» Problem to solve: The required lines are those that contain "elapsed"; pull them out of the data and copy them.

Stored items
☆ ☆ ☆

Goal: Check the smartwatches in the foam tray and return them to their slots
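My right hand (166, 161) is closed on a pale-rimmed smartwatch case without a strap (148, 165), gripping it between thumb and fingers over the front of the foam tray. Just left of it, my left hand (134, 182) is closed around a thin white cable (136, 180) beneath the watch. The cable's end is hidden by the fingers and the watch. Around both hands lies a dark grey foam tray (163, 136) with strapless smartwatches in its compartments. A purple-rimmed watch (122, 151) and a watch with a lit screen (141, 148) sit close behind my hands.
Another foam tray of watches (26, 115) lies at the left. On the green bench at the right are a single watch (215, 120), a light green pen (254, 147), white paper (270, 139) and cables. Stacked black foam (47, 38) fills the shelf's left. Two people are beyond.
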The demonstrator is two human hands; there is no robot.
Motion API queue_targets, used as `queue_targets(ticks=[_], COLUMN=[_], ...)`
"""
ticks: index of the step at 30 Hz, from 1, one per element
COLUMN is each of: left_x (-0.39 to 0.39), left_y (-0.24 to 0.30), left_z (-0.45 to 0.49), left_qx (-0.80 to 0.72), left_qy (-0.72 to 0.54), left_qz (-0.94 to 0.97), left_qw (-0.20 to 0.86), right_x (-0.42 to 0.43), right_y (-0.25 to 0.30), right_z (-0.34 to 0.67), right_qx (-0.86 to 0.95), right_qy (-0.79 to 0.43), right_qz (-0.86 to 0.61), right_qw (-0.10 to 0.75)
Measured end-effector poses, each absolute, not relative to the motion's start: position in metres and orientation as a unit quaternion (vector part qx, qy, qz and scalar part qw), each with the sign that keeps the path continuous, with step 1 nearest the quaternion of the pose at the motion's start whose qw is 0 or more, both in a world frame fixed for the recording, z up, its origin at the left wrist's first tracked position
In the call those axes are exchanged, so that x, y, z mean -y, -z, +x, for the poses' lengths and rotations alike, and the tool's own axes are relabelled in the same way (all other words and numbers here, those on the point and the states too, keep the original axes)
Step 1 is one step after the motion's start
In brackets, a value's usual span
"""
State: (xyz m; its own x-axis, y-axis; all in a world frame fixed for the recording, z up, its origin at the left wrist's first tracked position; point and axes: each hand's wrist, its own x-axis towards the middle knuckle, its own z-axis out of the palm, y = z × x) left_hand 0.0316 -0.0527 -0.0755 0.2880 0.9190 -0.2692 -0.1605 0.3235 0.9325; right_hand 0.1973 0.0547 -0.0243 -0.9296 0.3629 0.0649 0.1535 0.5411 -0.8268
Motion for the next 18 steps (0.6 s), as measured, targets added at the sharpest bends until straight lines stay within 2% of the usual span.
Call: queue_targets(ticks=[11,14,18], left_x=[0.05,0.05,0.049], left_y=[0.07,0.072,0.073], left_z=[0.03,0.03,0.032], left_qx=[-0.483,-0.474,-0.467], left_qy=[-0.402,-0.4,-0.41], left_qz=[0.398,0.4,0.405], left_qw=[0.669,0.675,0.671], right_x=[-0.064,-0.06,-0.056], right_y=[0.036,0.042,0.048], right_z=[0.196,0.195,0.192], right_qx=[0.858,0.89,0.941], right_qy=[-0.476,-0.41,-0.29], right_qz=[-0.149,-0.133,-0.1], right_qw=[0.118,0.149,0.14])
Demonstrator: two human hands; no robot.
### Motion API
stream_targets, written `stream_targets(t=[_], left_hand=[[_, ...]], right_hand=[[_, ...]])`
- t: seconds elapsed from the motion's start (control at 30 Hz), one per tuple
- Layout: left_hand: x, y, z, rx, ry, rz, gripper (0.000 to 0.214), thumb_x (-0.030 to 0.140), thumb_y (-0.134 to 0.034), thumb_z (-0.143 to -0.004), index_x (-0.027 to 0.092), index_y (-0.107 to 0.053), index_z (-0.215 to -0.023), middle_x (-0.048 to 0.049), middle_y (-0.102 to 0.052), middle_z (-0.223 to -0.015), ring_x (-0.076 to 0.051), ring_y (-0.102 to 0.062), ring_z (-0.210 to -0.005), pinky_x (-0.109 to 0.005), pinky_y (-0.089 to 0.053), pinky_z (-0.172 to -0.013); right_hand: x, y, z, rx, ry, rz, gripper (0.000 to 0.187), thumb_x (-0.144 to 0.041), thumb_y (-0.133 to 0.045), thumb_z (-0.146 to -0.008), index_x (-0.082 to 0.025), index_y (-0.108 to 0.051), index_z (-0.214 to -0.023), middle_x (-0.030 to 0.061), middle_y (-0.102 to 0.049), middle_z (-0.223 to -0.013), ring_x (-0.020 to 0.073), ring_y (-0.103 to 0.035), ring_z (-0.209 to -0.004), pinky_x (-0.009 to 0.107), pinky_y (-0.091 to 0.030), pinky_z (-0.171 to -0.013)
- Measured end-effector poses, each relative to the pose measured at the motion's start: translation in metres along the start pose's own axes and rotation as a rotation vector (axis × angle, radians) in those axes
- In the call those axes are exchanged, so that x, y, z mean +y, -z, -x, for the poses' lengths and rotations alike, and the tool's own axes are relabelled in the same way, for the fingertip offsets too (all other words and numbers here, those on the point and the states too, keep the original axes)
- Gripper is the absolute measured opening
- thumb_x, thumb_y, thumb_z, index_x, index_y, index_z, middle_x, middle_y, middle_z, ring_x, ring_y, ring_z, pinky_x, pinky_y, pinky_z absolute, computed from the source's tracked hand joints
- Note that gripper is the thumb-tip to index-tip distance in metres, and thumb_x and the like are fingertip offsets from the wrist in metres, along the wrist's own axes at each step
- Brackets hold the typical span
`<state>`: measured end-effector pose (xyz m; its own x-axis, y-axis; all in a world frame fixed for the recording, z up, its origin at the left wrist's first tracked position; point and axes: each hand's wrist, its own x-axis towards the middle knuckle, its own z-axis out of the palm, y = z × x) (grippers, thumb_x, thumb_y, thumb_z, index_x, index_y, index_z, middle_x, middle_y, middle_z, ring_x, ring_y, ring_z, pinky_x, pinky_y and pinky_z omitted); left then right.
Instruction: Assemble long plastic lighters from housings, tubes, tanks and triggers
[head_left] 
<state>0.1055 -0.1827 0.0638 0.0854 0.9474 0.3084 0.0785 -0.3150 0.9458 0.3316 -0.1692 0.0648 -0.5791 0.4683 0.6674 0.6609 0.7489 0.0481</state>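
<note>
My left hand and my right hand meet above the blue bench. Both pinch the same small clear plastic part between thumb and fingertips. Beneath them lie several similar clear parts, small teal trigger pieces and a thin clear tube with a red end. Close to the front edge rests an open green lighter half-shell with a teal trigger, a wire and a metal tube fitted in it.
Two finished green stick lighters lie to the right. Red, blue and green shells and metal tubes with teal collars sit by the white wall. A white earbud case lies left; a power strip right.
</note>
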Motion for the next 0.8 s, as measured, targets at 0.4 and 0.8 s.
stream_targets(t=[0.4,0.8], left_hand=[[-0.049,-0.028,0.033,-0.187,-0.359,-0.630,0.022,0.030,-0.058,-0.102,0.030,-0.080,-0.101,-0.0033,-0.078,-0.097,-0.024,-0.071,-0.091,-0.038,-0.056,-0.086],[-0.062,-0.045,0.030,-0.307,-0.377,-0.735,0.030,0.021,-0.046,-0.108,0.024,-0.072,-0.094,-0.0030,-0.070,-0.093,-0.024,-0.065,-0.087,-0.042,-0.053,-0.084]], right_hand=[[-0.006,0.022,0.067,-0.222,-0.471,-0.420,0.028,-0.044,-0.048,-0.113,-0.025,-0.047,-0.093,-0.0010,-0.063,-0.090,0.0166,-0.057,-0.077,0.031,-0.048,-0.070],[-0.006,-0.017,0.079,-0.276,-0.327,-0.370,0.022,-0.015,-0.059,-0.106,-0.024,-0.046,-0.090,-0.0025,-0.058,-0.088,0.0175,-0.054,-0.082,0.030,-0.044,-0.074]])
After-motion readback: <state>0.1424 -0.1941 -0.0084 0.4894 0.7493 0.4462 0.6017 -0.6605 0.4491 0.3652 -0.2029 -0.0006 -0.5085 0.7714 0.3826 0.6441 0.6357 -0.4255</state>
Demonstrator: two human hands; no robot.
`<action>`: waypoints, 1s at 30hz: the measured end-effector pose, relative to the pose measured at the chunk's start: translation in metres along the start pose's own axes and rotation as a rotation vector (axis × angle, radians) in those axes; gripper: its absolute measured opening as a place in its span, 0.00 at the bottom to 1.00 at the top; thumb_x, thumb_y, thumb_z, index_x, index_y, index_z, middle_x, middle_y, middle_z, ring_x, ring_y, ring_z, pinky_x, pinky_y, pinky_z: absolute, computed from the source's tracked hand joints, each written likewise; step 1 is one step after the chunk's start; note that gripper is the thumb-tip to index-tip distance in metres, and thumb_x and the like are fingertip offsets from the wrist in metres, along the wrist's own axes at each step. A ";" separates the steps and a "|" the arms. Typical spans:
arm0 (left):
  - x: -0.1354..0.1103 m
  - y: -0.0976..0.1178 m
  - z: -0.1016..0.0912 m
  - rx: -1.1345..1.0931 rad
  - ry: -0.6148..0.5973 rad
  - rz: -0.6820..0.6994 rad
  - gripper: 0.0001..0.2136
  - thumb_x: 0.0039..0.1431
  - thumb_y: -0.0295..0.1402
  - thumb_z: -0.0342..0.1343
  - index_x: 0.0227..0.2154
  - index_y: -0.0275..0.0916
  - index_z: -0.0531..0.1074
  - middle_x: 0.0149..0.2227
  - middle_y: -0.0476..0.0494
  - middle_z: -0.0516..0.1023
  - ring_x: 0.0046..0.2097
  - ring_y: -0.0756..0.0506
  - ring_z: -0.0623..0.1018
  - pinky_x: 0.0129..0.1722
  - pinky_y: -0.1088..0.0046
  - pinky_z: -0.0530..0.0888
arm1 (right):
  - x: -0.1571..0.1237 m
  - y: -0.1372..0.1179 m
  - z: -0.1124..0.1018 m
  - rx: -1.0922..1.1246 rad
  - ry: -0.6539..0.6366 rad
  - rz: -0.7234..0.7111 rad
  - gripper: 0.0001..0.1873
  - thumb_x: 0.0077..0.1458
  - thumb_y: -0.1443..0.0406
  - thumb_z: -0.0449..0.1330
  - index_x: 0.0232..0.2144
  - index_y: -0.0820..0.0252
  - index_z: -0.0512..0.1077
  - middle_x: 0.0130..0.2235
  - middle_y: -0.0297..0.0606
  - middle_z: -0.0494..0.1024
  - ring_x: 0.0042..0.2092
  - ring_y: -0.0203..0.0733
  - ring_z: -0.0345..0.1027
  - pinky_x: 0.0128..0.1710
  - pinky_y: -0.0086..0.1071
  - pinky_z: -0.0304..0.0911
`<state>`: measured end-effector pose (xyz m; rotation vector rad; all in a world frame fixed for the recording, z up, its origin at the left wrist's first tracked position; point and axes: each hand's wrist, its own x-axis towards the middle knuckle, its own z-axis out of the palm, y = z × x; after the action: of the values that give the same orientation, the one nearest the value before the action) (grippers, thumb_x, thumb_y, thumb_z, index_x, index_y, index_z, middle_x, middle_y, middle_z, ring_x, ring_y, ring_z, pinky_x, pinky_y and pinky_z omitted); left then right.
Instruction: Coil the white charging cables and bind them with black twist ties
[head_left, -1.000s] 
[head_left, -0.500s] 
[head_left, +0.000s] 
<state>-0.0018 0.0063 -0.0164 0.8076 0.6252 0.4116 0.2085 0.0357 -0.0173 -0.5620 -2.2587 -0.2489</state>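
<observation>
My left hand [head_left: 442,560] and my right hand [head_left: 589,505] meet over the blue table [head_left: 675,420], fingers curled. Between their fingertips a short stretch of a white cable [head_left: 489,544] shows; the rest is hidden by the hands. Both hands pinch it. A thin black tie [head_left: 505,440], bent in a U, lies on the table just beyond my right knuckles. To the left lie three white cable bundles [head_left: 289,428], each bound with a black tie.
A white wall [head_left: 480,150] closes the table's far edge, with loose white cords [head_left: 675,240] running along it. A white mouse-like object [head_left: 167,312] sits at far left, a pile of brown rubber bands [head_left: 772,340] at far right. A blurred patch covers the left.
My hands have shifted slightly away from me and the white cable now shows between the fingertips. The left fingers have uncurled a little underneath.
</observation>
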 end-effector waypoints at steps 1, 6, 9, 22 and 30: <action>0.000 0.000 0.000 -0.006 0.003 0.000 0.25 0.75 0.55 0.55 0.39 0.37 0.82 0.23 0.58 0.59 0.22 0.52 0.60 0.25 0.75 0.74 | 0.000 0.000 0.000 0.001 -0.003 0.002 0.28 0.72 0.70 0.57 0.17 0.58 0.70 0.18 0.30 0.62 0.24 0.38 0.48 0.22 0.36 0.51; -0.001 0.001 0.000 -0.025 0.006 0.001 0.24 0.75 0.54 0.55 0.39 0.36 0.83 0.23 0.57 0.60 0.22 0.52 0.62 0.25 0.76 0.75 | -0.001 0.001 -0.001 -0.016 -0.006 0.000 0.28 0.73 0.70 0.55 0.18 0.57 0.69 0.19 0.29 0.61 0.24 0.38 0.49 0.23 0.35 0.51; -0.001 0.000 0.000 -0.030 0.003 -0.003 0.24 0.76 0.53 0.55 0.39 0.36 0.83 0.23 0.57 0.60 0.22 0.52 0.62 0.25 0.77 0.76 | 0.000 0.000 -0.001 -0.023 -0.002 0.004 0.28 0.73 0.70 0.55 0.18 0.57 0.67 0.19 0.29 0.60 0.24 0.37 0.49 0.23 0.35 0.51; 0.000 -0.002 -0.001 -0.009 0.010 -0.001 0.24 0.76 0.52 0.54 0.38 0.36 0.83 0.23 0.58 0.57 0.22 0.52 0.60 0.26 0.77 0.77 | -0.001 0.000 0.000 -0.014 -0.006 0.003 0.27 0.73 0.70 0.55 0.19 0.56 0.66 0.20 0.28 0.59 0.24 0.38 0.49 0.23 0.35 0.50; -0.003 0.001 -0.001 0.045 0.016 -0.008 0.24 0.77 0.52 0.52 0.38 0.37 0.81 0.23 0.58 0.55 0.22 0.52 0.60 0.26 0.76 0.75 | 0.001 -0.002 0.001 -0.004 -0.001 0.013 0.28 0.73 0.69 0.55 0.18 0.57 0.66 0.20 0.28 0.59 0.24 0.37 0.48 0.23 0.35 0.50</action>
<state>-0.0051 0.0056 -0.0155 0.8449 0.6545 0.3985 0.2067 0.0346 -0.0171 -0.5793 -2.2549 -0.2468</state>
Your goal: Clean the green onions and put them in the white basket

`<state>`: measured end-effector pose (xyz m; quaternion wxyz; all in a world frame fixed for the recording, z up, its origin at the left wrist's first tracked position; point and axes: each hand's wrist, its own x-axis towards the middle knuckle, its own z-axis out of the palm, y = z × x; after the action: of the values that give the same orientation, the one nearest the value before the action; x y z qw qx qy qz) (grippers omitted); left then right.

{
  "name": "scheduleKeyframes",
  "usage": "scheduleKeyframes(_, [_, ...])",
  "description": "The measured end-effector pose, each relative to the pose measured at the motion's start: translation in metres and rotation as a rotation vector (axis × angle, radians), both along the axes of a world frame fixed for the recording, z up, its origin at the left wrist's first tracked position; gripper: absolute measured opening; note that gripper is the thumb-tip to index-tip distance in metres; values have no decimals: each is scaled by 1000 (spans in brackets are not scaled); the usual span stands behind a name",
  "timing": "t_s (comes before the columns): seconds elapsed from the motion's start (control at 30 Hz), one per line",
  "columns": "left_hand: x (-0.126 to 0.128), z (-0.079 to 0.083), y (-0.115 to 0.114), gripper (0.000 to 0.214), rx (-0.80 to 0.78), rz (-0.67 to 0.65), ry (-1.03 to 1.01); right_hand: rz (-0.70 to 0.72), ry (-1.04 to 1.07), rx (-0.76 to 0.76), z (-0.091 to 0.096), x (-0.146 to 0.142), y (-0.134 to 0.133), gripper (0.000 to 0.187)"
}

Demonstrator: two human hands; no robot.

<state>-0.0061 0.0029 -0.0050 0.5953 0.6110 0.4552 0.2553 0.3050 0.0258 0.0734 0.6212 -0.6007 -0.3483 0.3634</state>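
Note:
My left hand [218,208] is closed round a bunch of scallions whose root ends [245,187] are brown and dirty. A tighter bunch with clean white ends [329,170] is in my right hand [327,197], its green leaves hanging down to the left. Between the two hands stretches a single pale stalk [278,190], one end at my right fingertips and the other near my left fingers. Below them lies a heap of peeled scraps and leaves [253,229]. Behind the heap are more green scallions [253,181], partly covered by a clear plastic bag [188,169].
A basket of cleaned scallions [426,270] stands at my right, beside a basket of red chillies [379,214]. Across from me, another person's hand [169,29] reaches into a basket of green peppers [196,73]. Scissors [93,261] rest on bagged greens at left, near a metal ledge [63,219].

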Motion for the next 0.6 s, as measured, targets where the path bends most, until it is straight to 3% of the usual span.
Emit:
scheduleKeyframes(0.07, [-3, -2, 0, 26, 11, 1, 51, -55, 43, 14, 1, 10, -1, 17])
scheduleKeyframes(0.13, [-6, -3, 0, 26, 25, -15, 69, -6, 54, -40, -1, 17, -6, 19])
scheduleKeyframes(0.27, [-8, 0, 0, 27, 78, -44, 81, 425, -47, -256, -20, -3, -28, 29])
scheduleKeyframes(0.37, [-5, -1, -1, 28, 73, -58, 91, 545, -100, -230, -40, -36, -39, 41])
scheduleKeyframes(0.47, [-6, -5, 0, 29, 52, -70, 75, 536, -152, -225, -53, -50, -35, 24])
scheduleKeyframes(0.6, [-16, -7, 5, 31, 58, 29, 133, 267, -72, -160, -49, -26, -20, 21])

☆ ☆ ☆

» Solution for this problem:
- t: seconds elapsed from the motion's start (control at 30 Hz), one per tuple
  "timing": "t_s (comes before the columns): seconds elapsed from the motion's start (control at 30 Hz), one per line",

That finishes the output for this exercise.